Since Presbyterian Healthcare Services implemented Online Visits more than five years ago, it has grown from a new program to at least 20,000 visits per year. In 2020 alone, patients completed more than 35,000 online visits through Bright.md.
These visits replace what typically required 20 minutes of provider time with a visit that takes a provider two to five minutes, on average, to evaluate and treat.
“Presbyterian providers who use Bright.md enjoy it and say they trust it because of how thorough and consistent the clinical interview is,” Gonzales noted. “Even the best providers or assistants may vary in how they ask questions or forget to include certain details, but the technology never does.
“For patients, standard visits take about one to two hours out of their day, between travel, waiting rooms, intake and the provider visit,” she added. “But the average patient wait time to get care with an online visit is less than four minutes for Presbyterian patients. We also hear from patients that they love using Bright.md and we have the data to back that up.”
Almost half of patients who completed an online visit last year have used the technology before, and 96% of patients report they like their experience using the system, she said.
“The impact of the technology on our acute care system in New Mexico was significant as the ED and urgent care clinics both continue to see an increasing number of patients,” she said. “The addition of another 20,000 patients who use Bright.md would have created delays in care, increased stress on providers and staff, and increased costs of care.”
The technology is helping to triage low-acuity conditions with the right, low-cost level of care while saving time and resources in call centers, primary care, urgent care, ER and video visits, she added. In fact, 4% of Presbyterian patients who completed an online visit last year reported they would have gone to the ED had they not had access to the technology, resulting in significant cost savings, she said.
“An additional 11% of Presbyterian patients who used Bright.md would have ‘done nothing,’ so this is also easing patients to get care and treatment, rather than put off necessary care leading to more serious and chronic conditions,” she said.
ADVICE FOR OTHERS
“We have a few key learnings on asynchronous telehealth that other health systems can use when considering this technology,” Gonzales offered. “First, pick the appropriate provider group to use and deliver care using the solution.
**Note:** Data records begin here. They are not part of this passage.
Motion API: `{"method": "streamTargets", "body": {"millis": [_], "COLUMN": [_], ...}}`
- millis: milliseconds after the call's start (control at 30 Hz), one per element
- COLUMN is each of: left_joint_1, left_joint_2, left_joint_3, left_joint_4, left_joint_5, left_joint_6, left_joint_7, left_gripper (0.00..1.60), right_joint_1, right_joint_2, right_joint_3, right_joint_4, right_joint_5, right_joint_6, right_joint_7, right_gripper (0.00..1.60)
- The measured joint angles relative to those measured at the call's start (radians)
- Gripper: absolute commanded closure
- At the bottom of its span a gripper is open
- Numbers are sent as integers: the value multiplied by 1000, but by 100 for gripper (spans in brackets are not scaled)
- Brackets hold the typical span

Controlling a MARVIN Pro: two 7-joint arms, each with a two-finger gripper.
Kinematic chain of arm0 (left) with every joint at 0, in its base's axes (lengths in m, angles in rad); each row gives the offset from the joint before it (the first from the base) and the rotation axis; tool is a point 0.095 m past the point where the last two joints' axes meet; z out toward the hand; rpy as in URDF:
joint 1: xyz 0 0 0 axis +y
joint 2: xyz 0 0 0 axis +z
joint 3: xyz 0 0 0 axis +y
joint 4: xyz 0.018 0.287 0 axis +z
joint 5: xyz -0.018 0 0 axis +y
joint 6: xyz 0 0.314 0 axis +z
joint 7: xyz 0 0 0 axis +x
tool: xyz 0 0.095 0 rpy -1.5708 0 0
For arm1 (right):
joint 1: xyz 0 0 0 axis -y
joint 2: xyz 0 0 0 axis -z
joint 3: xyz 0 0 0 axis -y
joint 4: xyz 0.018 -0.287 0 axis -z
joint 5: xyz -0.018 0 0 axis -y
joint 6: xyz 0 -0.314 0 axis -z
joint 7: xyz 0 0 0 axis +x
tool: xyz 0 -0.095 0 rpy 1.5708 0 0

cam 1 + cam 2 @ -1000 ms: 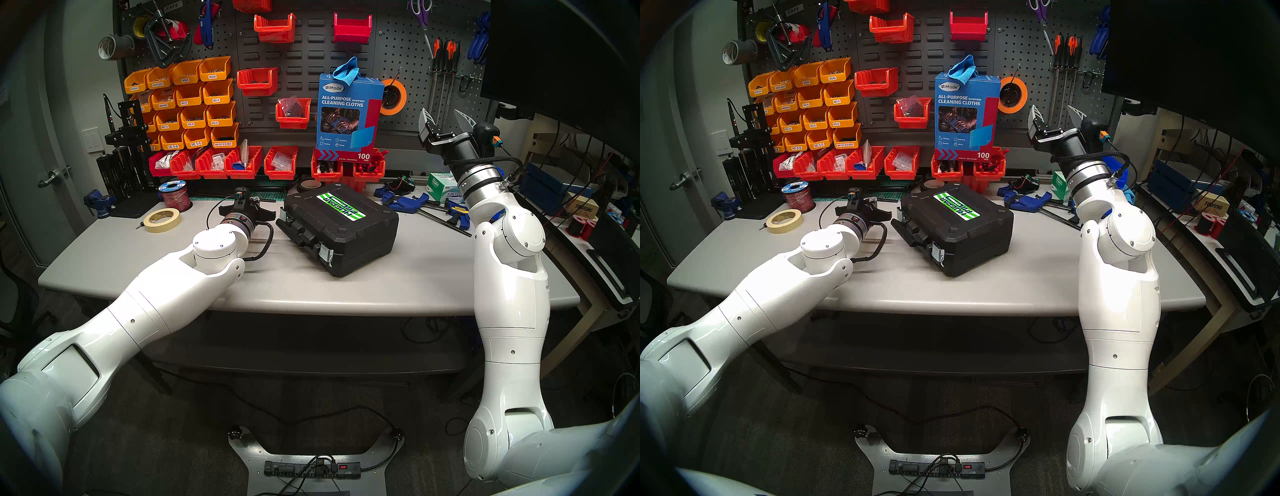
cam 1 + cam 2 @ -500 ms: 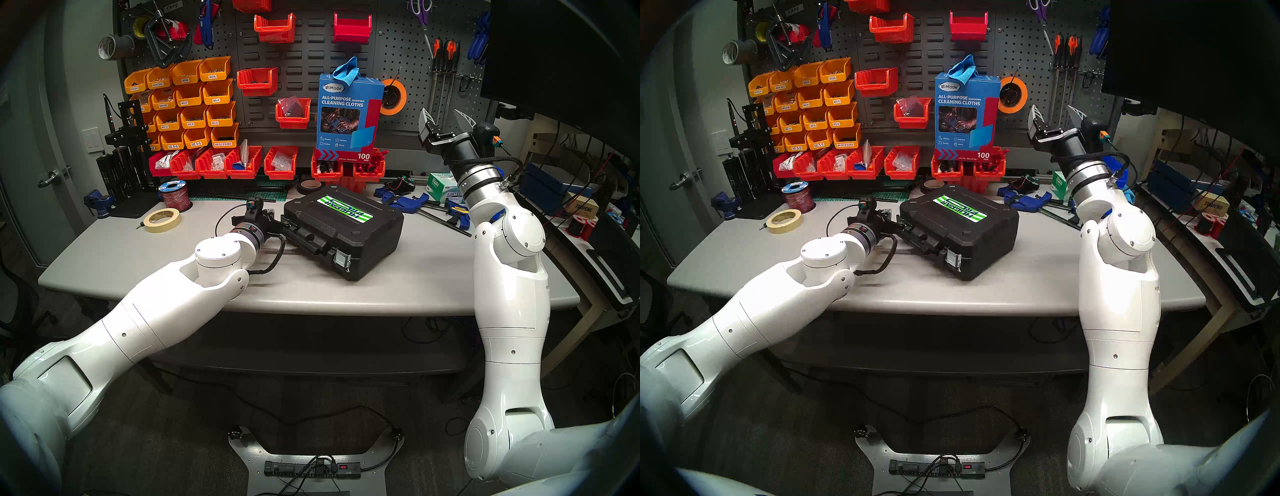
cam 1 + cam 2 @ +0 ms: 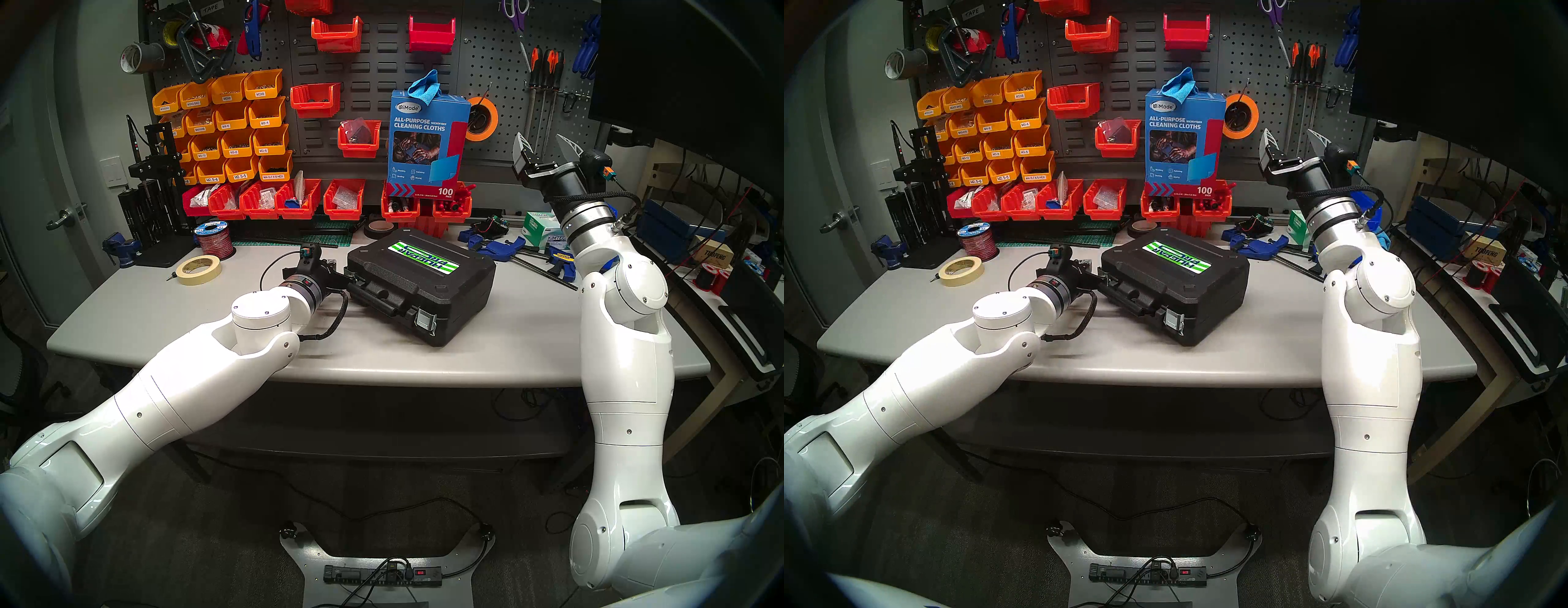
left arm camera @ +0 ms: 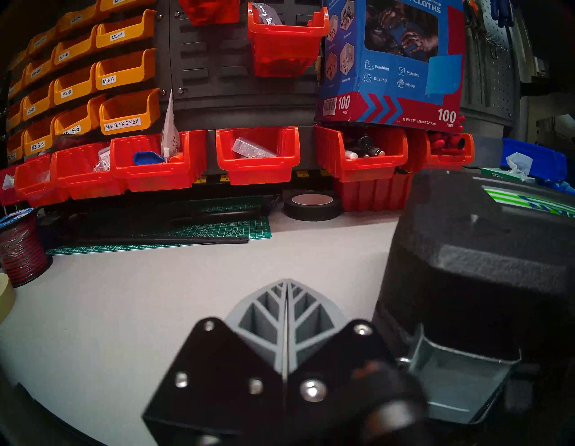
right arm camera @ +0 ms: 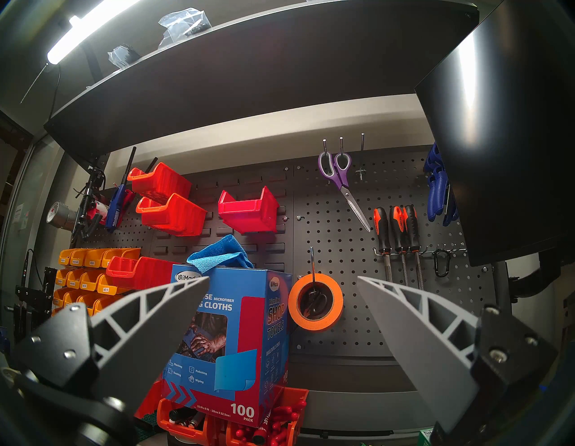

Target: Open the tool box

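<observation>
Left wrist view says you are working the black textured plastic tool box's (image 4: pixel 485 280) far silver latch (image 4: pixel 457 383) with the left gripper (image 4: pixel 286 289) pinched empty; next flip it free.

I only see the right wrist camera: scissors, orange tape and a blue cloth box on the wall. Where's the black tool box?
Observer: Below your view. The tool box lies flat on the grey table, lid shut.
Operator: Is the other claw near it?
Observer: Yes. The left claw is shut, right beside the silver latch at the left end of the box's front.
Operator: Is there another latch?
Observer: Yes, the second latch sits past the handle, with no claw near it.
</observation>
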Motion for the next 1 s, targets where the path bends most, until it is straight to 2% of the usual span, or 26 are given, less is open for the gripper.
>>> {"method": "streamTargets", "body": {"millis": [500,1000], "left_joint_1": [51,65], "left_joint_2": [5,-23], "left_joint_3": [15,13], "left_joint_4": [-159,-194], "left_joint_5": [-56,-103], "left_joint_6": [59,92], "left_joint_7": [58,131], "left_gripper": [160,160], "right_joint_1": [0,-1], "right_joint_2": [4,7], "right_joint_3": [-2,-4], "right_joint_4": [0,0], "right_joint_5": [3,6], "right_joint_6": [-1,-1], "right_joint_7": [-3,-6], "right_gripper": [0,0]}}
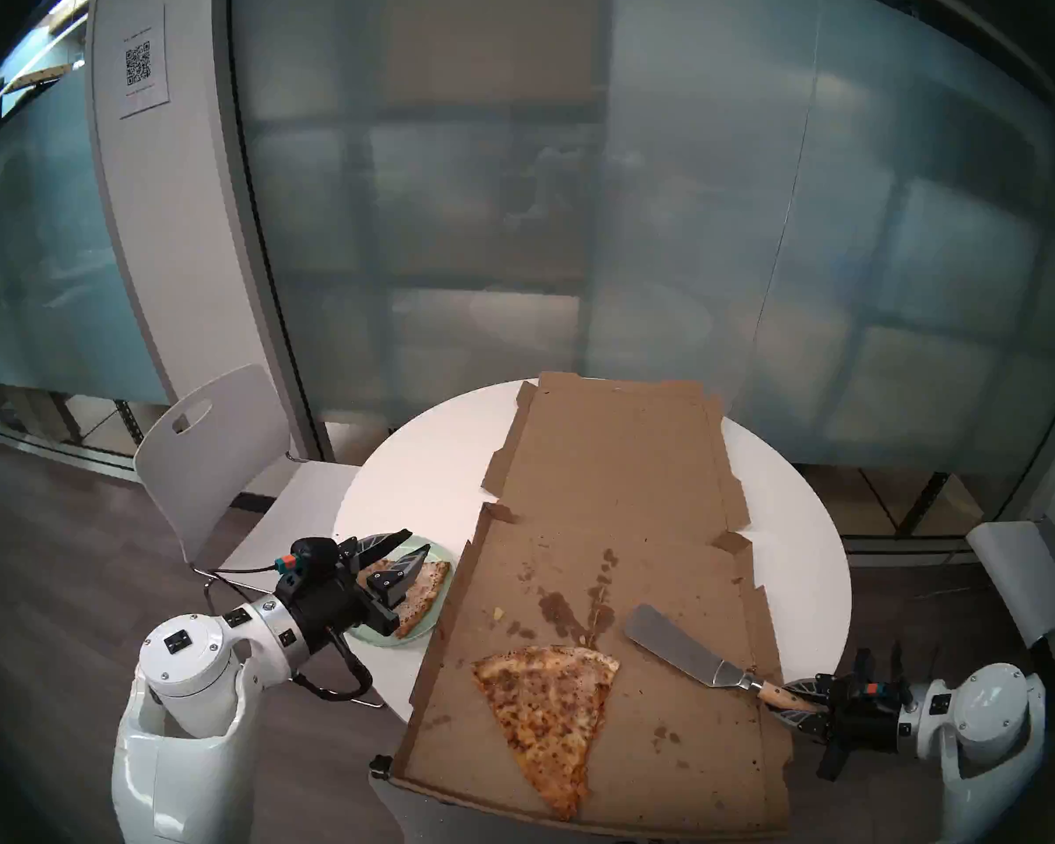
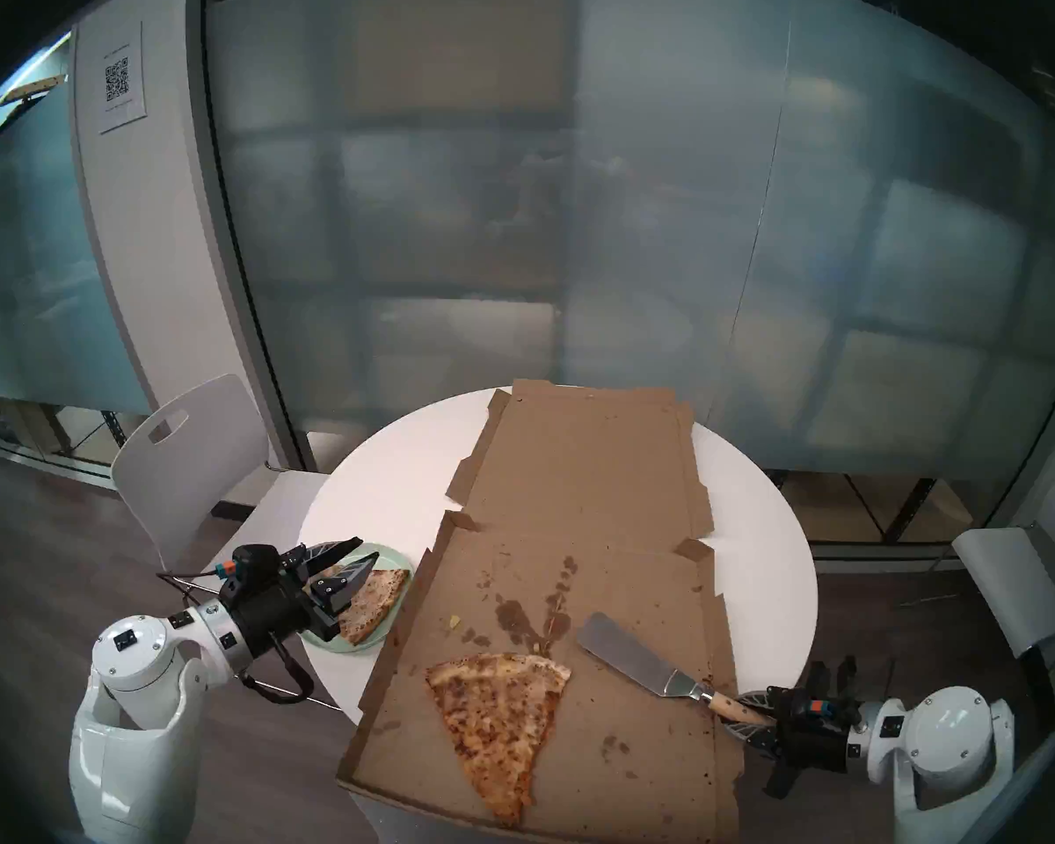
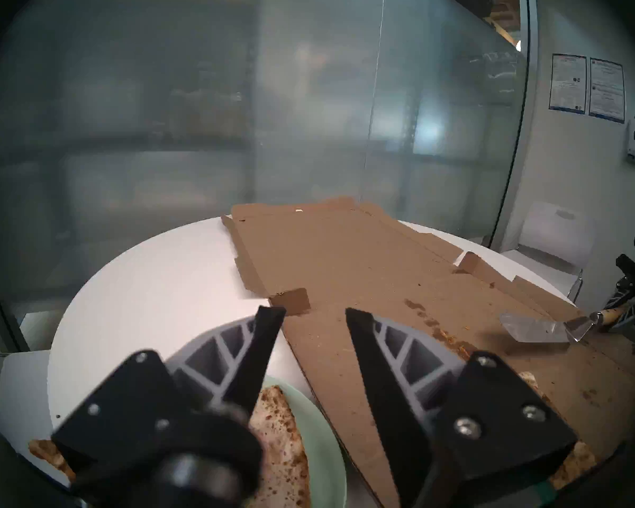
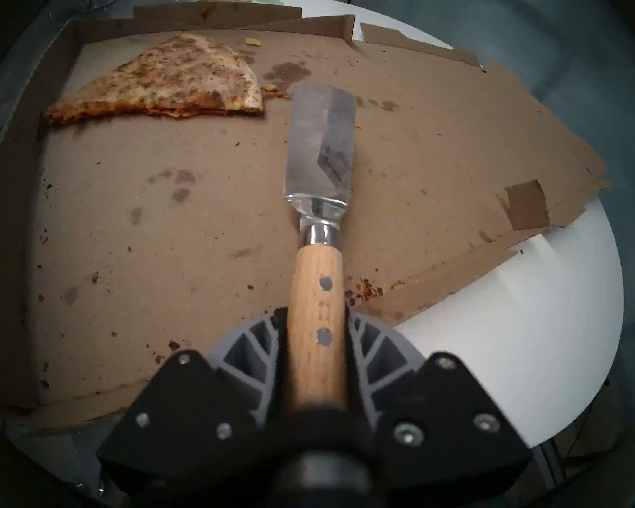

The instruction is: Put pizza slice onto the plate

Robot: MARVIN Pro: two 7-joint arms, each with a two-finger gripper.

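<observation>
A: Where do we stand? We see the pizza slice point(image 1: 418, 593) lying on the mint-green plate point(image 1: 443, 558), at the left of the round white table point(image 1: 427, 459), just beside the left wall of the open pizza box point(image 1: 604, 489). Its crust end hangs past the plate's near rim, since the slice is longer than the plate is wide.

B: So we judge the placing itself done. Our left gripper point(image 1: 418, 539) hangs over the plate with its fingers parted and nothing between them; in the left wrist view the slice lies below the left finger point(image 3: 261, 353), and we cannot tell whether anything touches it.

A: And the right gripper point(image 4: 316, 335)?

B: Its fingers close round the wooden handle of the metal spatula point(image 4: 321, 155). The blade lies low over the box floor, bare, just right of the second, more orange slice point(image 1: 543, 709), which sits in the near part of the box.

A: What is left, then?

B: Little, we think: draw the left arm clear of the plate without dragging the slice, and set the spatula down. The overhanging crust could tip if nudged.
</observation>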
We’ve learned that ED providers tend to have a low comfort with uncertainty, and this format is difficult with that mindset.
“We use a dedicated set of providers, and other organizations have tried providers covering both clinic and asynchronous visits,” she continued. “While both can work, we achieve amazing response time compared to national averages using a dedicated set of providers who are responsible for treating patients using asynchronous tools.”
With the growth of telemedicine options, planning for integration is important in whatever system is present locally, she further advised.
“We anticipate the market will rapidly grow with freestanding, direct-to-consumer services as they can be delivered at relatively low cost and fulfill the expectations of patients for convenient, on-demand care,” she said.
“From the provider’s perspective, however, these services can pose great challenges as the patient’s full record is rarely used for medical decision making and the actions taken don’t make it back into the medical record for the PCP to review in an efficient way,” she concluded. “Striking that balance is key for an organization like Presbyterian that is fully integrated and cares for a large population of capitated patients.”